Observation data (J2000 epoch)
- Constellation: Leo Minor
- Right ascension: 09^{h} 24^{m} 18.549^{s}
- Declination: +34° 30′ 48.16″
- Redshift: 1,687±8 km/s km/s
- Distance: 82.8 Mly (25.4 Mpc)
- Apparent magnitude (V): 10.9

Characteristics
- Type: (R)SB(r)0^{+}
- Apparent size (V): 4.6 × 4.1
- Notable features: Double barred

Other designations
- NGC 2859, UGC 5001, PGC 26649

= NGC 2859 =

Galaxy in the constellation Leo Minor

NGC 2859 is a barred lenticular galaxy located some 83 million light years away in the constellation Leo Minor. The morphological classification is (R)SB(r)0^{+}, where the S0^{+} notation indicates a well-defined physical structure that is lacking in visible spiral arms. It has a strong bar (B) of the "ansae" type, which means it grows brighter or wider toward the tips. A faint, secondary bar is positioned at nearly a right angle to the main bar. These features are surrounded by a weak inner ring (r) that appears diffuse.

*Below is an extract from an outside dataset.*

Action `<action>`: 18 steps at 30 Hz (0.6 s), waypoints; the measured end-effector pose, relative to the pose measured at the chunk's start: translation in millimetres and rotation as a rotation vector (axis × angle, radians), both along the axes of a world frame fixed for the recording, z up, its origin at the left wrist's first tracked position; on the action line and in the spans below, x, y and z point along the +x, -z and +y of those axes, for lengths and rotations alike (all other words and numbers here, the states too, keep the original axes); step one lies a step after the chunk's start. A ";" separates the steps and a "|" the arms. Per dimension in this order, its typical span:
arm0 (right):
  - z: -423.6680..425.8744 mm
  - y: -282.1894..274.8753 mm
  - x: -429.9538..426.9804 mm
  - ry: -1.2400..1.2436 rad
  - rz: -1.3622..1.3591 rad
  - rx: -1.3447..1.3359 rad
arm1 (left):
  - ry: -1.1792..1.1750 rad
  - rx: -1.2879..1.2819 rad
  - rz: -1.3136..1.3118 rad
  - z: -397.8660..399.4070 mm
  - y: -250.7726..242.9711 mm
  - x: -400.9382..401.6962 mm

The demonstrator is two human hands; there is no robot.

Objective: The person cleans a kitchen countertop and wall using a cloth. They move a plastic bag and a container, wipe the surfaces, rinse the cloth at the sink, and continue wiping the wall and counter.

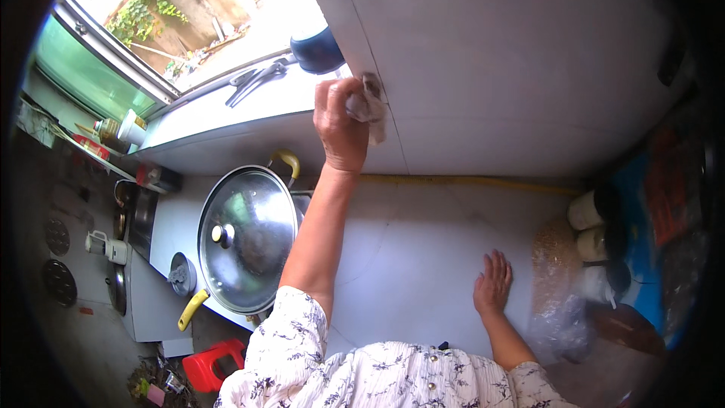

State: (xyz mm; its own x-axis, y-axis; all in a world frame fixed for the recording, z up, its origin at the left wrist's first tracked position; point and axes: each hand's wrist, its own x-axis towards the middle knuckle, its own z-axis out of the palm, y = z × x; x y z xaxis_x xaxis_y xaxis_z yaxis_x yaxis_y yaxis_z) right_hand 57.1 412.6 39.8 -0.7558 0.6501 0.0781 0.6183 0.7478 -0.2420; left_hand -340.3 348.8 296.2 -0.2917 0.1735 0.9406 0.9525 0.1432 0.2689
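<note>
My left hand (341, 122) is raised and grips a crumpled, damp-looking cloth (371, 116) against the tiled wall (481, 68), beside a vertical tile joint and the end of the window sill. My right hand (493, 284) rests palm down on the pale countertop (419, 260), fingers stretched out and nothing held. Left of my left forearm sits a large wok with a glass lid (249, 238) and yellow handles. Close by my left hand, a dark blue rounded container (318, 51) stands on the sill (226, 113).
Dark-handled tools (255, 82) lie on the sill below the open window (192, 28). A grey bowl (182, 275) holds a scouring pad. Lidded jars (589, 209) and a plastic bag of grains (558, 260) line the right. A yellow hose (453, 180) follows the wall's foot.
</note>
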 end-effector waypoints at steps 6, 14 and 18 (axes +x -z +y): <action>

The outer region of the galaxy hosts a prominent, detached ring (R) that includes a series of blue-hued knots along the eastern side.

The central supermassive black hole is an estimated 105 million times the mass of the Sun. The nucleus is tentatively classified as a transition type T2:, with no indication of activity.